TEMPO.CO, Kupang - Werni M. Sinlae hampir dipecat dari tempat dia mengajar, yakni Sekolah Dasar Negeri Daepapan, di Rote Ndao, Nusa Tenggara Timur. Ancaman pemecatan itu datang langsung dari kepala sekolah. Alasannya, wanita 31 tahun ini gencar mengajarkan kejujuran kepada muridnya, karena Werni selalu mengingatkan para murid agar tidak melihat bocoran kunci jawaban saat ujian nasional.
Dihadang ancaman pemecatan, Werni tak gentar. Ia malah menjawab tantangan itu dengan mengajukan pengunduran diri dari posisinya sebagai guru honorer. Dirinya merasa tidak sejalan dengan “kebiasaan” melihat kunci jawaban itu. “Kepala sekolah kaget dan tak jadi memecat saya,” kata wanita kelahiran 23 Maret 1985 ini saat dihubungi Tempo.
Keributan terjadi pada 2012 saat Werni meminta para muridnya jujur saat ujian nasional. Alasannya cuma satu, Werni tidak ingin anak didiknya mengalami hal serupa dengan yang ia alami, yaitu ketergantungan pada sontekan.
Sejak SD hingga SMP, Werni selalu mendapatkan kunci jawaban dari guru. Kebiasaan itu membuatnya tidak mempersiapkan diri belajar untuk ujian.
Werni akhirnya mendapat pelajaran dari kebiasaan buruk tersebut. Suatu ketika, saat sedang ujian, di tiga menit terakhir, dia belum mengisi 50 soal ujian. “Saya menunggu jawaban dari guru,” katanya.

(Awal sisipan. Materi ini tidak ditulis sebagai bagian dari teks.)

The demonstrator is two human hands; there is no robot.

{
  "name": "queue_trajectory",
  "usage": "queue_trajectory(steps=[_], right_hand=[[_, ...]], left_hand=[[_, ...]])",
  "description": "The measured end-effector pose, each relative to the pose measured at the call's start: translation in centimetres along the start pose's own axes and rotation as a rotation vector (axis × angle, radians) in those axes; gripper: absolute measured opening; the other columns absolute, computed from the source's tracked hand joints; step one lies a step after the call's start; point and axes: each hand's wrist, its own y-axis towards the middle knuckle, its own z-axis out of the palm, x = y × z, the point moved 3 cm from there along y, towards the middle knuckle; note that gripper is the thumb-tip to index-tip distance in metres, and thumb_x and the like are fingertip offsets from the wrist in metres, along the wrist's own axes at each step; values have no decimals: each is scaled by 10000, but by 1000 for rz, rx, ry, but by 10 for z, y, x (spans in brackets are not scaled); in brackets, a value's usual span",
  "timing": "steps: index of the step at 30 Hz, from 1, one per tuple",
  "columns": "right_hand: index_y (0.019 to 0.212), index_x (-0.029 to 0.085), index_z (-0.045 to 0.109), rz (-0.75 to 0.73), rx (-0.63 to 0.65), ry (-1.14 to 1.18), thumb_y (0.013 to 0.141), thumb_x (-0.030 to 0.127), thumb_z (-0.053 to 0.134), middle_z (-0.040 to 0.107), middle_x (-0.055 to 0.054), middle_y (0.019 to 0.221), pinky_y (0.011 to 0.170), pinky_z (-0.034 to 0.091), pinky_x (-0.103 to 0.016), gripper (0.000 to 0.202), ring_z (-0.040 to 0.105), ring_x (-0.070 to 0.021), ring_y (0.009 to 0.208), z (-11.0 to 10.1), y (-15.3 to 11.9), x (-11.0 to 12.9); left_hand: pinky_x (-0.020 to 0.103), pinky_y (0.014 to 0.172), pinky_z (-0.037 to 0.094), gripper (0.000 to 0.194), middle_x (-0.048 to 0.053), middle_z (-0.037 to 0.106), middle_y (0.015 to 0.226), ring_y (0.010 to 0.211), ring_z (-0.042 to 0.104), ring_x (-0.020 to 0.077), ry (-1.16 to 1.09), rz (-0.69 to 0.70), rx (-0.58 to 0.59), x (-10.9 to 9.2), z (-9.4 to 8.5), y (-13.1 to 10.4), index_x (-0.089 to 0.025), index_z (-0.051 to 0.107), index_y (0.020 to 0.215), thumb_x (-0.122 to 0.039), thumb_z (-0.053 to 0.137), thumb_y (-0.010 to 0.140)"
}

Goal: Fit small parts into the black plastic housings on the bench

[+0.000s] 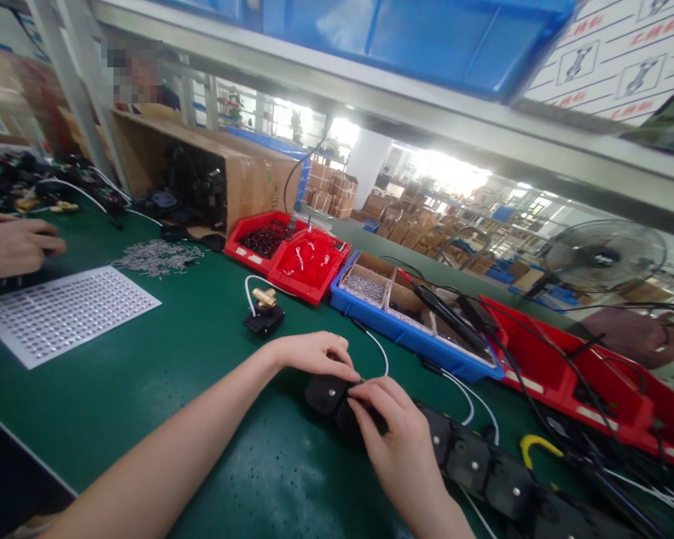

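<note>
My left hand reaches in over the far edge of a black block-shaped part with a silvery dot on top. Its fingertips are drawn together and meet those of my right hand. The right thumb and forefinger are pinched at the same spot; whatever lies between the fingertips is too small or hidden to name. Further black parts like it continue in a row to the lower right, partly behind my right hand. A black part with a brass fitting and a white cable stands beyond my left wrist.
A co-worker's hand is at the left, near a white sheet of small pieces and a pile of pins. Behind stand red bins, a blue tray and a cardboard box. A yellow hook-shaped piece lies right.
</note>
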Motion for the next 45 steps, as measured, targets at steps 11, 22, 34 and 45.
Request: queue_trajectory(steps=[11, 22, 34, 45], right_hand=[[943, 199, 659, -63, -99, -60, 983, 167, 528, 623, -53, 886, 704, 554, -246, 141, 645, -168, 785, -1, -4, 1], [980, 194, 596, -118, -48, -123, 955, 145, 539, 608, -63, 903, 717, 549, -294, 79, 623, -193, 813, -2, -10, 1], [983, 175, 577, -193, -106, -266, 958, 112, 504, 594, -72, 885, 705, 551, -328, 99, 601, -205, 801, 1, -12, 6], [1043, 149, 577, -194, -95, -284, 972, 132, 500, 594, -97, 942, 734, 557, -338, 107, 588, -214, 846, 5, -13, 8]], left_hand=[[221, 632, 375, 321, -28, 550, 744, 732, 526, 123, 6, -88, 36, -5, 1, -5, -177, 783, 918, -401, 836, 694], [230, 633, 360, 376, -18, 535, 719, 701, 489, 119, -13, -50, 104, -5, -3, -7, -174, 781, 988, -503, 699, 826], [218, 593, 372, 538, -19, 567, 737, 688, 516, 118, 49, -116, 63, -13, -1, -7, -163, 778, 916, -641, 782, 671], [212, 573, 345, 330, -6, 609, 728, 662, 518, 120, 308, -164, 22, -29, 1, -4, -169, 789, 888, -451, 797, 716]])
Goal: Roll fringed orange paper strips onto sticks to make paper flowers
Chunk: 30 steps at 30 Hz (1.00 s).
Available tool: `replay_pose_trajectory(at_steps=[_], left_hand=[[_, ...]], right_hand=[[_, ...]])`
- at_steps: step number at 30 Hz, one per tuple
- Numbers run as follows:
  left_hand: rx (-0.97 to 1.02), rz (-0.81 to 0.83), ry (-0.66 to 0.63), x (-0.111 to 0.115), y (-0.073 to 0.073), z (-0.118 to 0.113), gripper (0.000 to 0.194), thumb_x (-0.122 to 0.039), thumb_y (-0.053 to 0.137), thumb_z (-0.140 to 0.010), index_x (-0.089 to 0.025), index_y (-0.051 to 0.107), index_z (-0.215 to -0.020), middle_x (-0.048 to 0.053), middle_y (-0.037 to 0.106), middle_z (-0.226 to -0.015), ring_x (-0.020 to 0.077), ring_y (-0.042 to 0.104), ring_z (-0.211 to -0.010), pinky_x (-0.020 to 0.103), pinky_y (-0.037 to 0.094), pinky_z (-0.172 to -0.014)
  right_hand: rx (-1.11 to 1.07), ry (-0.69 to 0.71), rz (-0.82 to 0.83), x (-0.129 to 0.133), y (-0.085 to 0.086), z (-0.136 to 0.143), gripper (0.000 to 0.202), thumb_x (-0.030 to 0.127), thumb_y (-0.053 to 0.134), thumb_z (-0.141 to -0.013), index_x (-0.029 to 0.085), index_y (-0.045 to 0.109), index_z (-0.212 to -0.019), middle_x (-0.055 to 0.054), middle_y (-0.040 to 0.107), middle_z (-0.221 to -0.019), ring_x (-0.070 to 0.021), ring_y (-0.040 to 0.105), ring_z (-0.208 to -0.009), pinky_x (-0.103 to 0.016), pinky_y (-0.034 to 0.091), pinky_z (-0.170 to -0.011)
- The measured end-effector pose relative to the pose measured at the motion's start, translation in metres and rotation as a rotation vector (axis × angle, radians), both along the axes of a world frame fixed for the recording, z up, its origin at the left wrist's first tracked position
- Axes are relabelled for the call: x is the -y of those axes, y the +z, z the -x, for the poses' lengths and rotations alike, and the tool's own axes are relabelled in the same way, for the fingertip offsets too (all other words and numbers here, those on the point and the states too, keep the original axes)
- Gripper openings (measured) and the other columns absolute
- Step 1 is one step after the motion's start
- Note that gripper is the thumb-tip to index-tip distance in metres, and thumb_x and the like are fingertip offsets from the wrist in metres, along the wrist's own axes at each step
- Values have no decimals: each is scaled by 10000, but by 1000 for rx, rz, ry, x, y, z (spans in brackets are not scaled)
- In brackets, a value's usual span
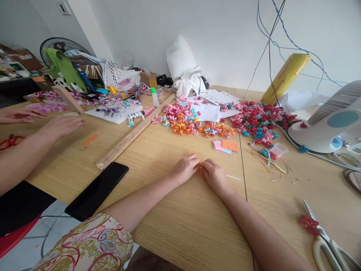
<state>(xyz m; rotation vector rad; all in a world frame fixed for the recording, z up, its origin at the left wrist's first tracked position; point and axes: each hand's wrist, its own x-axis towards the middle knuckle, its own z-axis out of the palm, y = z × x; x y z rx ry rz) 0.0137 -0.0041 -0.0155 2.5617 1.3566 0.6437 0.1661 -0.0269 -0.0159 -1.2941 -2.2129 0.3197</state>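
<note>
Both of my hands meet over the middle of the wooden table. My left hand (185, 167) has its fingers closed on a small piece of orange paper (192, 154), part of which sticks out above the fingertips. My right hand (216, 175) pinches at the same orange piece from the other side; most of it is hidden by the fingers. Just beyond them lie small pink, blue and orange paper slips (229, 146). Farther back is a heap of paper flowers (183, 124) in pink, orange and blue. A thin white strip (233, 177) rests beside my right hand.
A wooden bar (135, 133) crosses the table on the left, near a black phone (97, 191). Scissors (324, 241) lie front right, below a white fan-like device (332, 116). Another person's hands (60, 126) work at the left. A glue tube (135, 116) lies beyond the bar.
</note>
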Motion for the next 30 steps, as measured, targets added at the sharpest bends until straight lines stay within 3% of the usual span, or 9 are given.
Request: replay_pose_trajectory(at_steps=[15, 30], left_hand=[[-79, -52, -7, 3, -1, -1, 62, -127, 474, -779, -160, 525, -785, 34, 529, -848, 142, 537, -781, 218, 431, -659], [-47, -56, 4, 4, 0, 0, 88, -125, 462, -775, -174, 533, -794, 27, 524, -838, 132, 535, -785, 205, 431, -670]], right_hand=[[-6, 47, -6, 1, 1, -1, 198, 108, 378, -823, 187, 541, -744, -18, 525, -784, -99, 522, -697, -187, 388, -639], [108, 45, -21, 4, 2, -2, 190, 119, 367, -831, 190, 537, -789, -21, 500, -813, -89, 502, -668, -184, 370, -613]])
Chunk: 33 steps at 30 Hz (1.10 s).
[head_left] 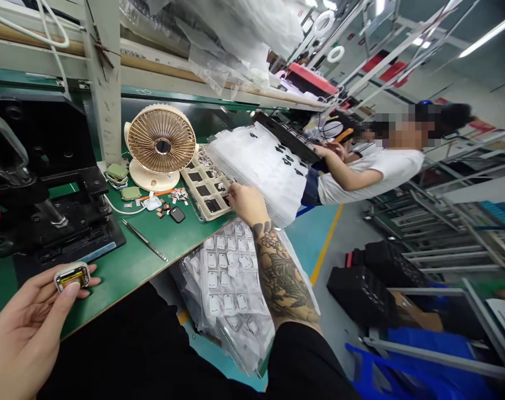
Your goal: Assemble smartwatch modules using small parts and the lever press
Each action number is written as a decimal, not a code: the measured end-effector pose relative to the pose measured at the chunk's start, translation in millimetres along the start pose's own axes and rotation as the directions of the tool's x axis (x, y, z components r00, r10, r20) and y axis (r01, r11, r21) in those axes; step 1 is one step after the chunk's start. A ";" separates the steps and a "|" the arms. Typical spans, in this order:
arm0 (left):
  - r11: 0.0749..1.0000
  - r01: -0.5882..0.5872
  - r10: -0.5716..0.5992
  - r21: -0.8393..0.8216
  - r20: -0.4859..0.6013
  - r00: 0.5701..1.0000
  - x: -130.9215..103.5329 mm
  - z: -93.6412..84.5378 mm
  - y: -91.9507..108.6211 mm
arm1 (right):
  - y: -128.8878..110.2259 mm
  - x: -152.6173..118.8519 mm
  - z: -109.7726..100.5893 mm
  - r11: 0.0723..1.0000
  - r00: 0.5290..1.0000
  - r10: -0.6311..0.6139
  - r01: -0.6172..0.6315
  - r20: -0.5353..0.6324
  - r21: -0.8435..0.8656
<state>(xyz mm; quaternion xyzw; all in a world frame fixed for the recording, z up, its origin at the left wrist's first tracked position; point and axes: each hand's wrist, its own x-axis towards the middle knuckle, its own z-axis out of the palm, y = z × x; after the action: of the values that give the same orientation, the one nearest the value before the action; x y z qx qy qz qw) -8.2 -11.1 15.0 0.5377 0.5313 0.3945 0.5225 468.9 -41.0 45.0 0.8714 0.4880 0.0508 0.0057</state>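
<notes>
A small device (pixel 71 273) is gripped between the thumb and fingers of the left hand (pixel 35 322), above the table's (pixel 123 266) near edge, its open side with a yellow part turned up. The right hand (pixel 247 203) is held at the right end of the compartmented tray (pixel 200 191); whether anything is pinched by its fingers cannot be told. Tweezers (pixel 146 240) are laid between.

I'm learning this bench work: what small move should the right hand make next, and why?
Probably lift one dark piece from the compartment tray: the right hand is at that tray, though whether it grips anything is unclear, while the left hand holds a small casing with its yellow inside showing.
</notes>
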 end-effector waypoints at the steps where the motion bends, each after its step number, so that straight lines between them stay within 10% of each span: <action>1: 1.000 -0.002 0.002 -0.002 -0.003 1.000 0.1 -0.3 -0.8 | -2.1 0.3 4.3 1.000 1.000 -0.001 0.001 -0.008 0.008; 12: 0.994 -0.027 0.034 -0.102 0.068 0.997 6.3 -5.6 -21.4 | -15.0 -13.7 9.3 0.894 0.899 0.057 0.148 -0.434 0.423; 20: 0.970 -0.220 0.208 0.105 0.111 0.972 7.5 -9.3 -36.6 | -28.7 -12.9 20.9 0.611 0.929 0.132 0.199 -0.347 0.766; 26: 0.930 -0.335 0.305 0.152 0.193 0.933 10.4 -3.8 -24.6 | -119.5 -57.8 6.0 0.319 0.912 -0.081 0.406 -0.403 0.856; 33: 0.919 -0.389 0.342 0.063 0.362 0.867 12.8 -6.9 -11.5 | -224.0 -92.1 -2.0 0.066 0.767 -0.501 0.495 -0.401 0.866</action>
<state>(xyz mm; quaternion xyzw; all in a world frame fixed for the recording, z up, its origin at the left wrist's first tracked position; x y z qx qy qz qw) -15.2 1.2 3.1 0.7227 0.3454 0.3501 0.4857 230.7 -2.1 26.0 0.4732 0.6835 -0.2559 -0.4934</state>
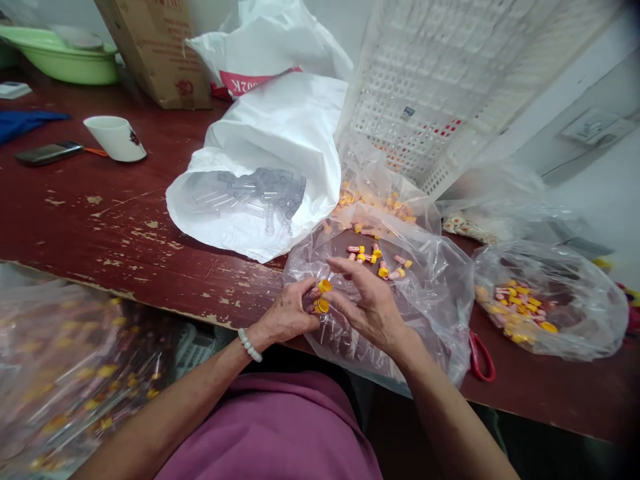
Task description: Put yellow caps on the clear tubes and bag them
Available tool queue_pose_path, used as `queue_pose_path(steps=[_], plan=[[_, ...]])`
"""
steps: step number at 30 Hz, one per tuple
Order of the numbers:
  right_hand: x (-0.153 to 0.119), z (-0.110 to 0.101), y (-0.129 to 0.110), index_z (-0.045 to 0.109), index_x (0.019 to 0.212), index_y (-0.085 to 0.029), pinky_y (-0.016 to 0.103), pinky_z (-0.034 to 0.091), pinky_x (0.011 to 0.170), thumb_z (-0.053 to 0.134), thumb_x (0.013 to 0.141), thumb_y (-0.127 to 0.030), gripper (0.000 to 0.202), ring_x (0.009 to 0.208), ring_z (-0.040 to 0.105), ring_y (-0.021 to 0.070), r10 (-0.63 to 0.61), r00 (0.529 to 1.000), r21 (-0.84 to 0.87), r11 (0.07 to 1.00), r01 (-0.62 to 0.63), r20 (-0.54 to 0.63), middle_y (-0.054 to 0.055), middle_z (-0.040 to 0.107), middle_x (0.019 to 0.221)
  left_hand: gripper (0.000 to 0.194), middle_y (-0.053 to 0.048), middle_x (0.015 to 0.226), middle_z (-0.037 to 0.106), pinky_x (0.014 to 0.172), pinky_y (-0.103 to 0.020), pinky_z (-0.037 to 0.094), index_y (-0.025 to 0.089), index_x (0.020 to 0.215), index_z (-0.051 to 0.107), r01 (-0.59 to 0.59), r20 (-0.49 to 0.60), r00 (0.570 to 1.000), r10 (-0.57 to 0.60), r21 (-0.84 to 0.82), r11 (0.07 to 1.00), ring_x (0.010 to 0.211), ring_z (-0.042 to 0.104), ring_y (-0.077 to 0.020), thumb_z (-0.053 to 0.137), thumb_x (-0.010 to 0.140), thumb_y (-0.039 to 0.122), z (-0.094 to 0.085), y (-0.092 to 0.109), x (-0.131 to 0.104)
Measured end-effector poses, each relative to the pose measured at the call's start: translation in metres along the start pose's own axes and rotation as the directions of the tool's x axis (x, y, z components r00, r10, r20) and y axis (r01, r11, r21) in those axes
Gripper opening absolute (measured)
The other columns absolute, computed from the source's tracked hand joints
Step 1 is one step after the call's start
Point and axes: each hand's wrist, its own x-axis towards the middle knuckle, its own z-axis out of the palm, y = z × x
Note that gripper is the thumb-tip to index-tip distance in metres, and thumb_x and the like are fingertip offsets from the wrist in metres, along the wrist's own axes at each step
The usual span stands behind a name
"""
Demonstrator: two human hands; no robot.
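My left hand [286,313], with a beaded bracelet at the wrist, is closed around small tubes with yellow caps [323,305]. Beside it my right hand [367,303] has its thumb and fingers apart, its thumb close to the yellow caps. Both hands are over a clear plastic bag [430,293] at the table's front edge. Several pink pieces with yellow caps [383,269] lie on this bag beyond my right hand. To the upper left, clear plastic tubes [270,190] lie in the mouth of a white sack [280,127].
A white crate [400,100] stands behind a bag of orange pieces [395,203]. Another bag [590,313] and red scissors [483,357] are at right. The table [125,227] also holds a cup [115,138], phone [50,153] and carton [160,53]. A full bag [65,373] sits lower left.
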Motion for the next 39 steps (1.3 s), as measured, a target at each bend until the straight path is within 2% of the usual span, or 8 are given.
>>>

Namun bocoran kunci jawaban yang ditunggu tak kunjung datang hingga waktu ujian habis. Hasilnya, Werni tidak lulus ujian. Pengalaman itu memotivasinya untuk mengajarkan kepada anak-anak didiknya agar tidak menyontek. “Kejujuran dan belajar itu merupakan bibit. Ditanam, dirawat, agar hasilnya maksimal.”